There are a few characteristics of every sample that must be probed to confirm it is suitable for PIP testing. These are anisotropy, grain size and porosity, each of which can act as artefacts that affect accuracy of the inferred properties. As part of the health check, PIP can be used to rapidly detect if anisotropy is present and if present, give a qualitative indication of the strength of anisotropy.
When a plastically anisotropic material is indented, the residual profile produced will not be radially symmetric. This is often the case for strongly textured materials (Fig. 1). During a health check, a residual indent will be scanned in at least two orthogonal directions. Plastic anisotropy in the indented plane can be identified by comparing the pileup heights of these scan profiles, which is to say the highest point in the residual profile where material has been pushed above the original sample surface. Microstructure can also be revealed in this region as persistent slip bands form, and grains rotate with heavy plastic deformation.
When the sample is indented the effect of plastic anisotropy on the stress and strain fields is quite complex. It’s not straightforward to infer mechanical properties from a non-radially symmetric indent, so if plastic anisotropy is detected, indentation will need to be performed on a cross-section plane.

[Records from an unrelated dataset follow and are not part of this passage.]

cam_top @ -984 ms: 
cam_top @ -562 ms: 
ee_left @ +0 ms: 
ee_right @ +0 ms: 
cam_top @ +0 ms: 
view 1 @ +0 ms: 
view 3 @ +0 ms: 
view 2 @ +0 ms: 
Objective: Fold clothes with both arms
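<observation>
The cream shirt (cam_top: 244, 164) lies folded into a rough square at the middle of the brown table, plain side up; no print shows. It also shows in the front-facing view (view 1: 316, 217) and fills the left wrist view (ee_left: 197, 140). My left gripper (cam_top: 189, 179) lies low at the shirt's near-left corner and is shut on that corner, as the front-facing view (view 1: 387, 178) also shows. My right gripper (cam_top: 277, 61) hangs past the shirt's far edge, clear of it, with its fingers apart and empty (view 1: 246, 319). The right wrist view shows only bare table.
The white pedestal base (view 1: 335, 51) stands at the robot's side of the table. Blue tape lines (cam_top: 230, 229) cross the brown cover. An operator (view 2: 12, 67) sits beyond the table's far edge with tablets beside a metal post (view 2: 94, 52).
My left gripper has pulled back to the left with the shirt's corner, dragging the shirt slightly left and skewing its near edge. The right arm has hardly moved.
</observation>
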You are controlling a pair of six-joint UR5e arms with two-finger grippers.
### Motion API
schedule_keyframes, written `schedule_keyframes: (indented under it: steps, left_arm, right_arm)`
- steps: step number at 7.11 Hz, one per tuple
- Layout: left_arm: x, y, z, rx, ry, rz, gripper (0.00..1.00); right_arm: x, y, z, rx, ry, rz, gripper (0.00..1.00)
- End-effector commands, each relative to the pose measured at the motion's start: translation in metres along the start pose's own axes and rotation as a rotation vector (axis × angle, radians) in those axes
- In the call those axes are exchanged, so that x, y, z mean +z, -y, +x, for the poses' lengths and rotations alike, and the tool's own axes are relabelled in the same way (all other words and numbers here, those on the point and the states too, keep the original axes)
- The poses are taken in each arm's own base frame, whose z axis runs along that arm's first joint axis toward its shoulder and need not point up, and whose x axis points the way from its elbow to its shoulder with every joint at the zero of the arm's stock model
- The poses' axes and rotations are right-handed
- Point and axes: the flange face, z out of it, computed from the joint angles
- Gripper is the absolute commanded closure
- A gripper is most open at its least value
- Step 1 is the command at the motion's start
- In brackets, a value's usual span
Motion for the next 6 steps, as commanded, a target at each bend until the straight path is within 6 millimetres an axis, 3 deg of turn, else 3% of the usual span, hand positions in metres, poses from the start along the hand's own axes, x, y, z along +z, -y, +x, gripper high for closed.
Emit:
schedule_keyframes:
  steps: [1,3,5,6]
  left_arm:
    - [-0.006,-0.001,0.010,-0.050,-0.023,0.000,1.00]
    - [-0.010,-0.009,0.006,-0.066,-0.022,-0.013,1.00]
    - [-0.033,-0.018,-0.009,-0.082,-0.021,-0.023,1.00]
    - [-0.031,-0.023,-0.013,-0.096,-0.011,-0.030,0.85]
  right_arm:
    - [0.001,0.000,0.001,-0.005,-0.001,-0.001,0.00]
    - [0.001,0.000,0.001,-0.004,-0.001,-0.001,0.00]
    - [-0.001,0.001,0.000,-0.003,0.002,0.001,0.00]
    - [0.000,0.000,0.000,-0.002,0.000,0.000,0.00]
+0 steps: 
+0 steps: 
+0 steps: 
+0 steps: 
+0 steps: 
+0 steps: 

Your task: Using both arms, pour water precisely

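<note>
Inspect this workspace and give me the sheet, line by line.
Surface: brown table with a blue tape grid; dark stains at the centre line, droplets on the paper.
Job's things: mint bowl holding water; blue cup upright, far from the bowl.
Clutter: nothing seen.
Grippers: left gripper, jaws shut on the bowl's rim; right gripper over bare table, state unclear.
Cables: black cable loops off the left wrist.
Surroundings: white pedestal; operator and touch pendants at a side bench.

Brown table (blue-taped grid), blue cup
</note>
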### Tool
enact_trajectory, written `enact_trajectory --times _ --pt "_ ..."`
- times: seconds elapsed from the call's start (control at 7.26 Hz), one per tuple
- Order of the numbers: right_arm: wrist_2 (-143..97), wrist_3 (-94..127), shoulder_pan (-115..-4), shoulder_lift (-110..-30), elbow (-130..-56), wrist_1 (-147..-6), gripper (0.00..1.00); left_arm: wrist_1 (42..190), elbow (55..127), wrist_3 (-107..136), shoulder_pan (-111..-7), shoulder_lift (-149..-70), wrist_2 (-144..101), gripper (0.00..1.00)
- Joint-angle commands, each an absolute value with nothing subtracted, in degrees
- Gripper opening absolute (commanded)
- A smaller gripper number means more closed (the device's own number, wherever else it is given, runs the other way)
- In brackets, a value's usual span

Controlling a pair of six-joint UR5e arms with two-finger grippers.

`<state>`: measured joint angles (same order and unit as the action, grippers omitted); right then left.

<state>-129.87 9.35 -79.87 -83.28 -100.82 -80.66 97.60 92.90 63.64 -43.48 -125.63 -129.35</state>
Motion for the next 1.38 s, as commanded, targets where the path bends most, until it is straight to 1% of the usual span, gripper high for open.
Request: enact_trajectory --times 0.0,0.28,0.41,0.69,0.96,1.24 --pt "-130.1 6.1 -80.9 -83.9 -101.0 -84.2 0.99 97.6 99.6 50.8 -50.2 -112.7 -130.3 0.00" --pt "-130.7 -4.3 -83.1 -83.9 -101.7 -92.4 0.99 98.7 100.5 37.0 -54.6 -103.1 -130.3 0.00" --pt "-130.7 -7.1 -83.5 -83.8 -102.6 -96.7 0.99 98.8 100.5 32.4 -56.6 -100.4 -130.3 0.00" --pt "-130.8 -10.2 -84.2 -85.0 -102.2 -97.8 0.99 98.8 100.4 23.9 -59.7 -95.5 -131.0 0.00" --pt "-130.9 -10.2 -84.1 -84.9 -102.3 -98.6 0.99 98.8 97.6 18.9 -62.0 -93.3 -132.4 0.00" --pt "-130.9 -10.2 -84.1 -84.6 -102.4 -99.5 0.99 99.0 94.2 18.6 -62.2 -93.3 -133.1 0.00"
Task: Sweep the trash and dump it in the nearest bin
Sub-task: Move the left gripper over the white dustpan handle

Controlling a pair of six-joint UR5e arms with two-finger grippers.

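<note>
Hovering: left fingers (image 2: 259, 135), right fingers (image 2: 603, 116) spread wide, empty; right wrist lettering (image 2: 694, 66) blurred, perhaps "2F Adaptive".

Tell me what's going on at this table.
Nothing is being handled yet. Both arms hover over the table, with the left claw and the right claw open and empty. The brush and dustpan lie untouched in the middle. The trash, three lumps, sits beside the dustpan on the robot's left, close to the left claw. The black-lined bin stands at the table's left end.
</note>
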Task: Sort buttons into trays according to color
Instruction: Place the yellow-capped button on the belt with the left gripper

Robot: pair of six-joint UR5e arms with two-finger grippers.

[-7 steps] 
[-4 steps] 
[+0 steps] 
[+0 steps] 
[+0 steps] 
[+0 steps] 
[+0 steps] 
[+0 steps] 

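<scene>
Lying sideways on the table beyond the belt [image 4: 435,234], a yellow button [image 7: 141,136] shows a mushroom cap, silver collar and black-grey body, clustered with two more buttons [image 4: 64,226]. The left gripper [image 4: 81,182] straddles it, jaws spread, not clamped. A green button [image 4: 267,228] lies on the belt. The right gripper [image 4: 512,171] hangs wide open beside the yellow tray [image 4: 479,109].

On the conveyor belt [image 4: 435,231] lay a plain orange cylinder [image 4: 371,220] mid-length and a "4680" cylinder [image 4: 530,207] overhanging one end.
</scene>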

Grain size is implicated in the idea of representative volume. The region deformed when indenting needs to include a suitable number of grains such that the behaviour is representative of the bulk material response. This means the grains need to be of a suitably small size relative to the radius of the indenter.
In the largely compressive stress state while indenting, compaction of pores invalidates some of the assumptions underlying the PIP methodology. Properties inferred from indenting a material with >1% porosity will not be accurate.
Both porosity and large grain sizes may be identified in an optical micrograph (Fig. 2). The polished sample surface may reveal pores intersecting the surface, and large grains will be apparent in the pileup region.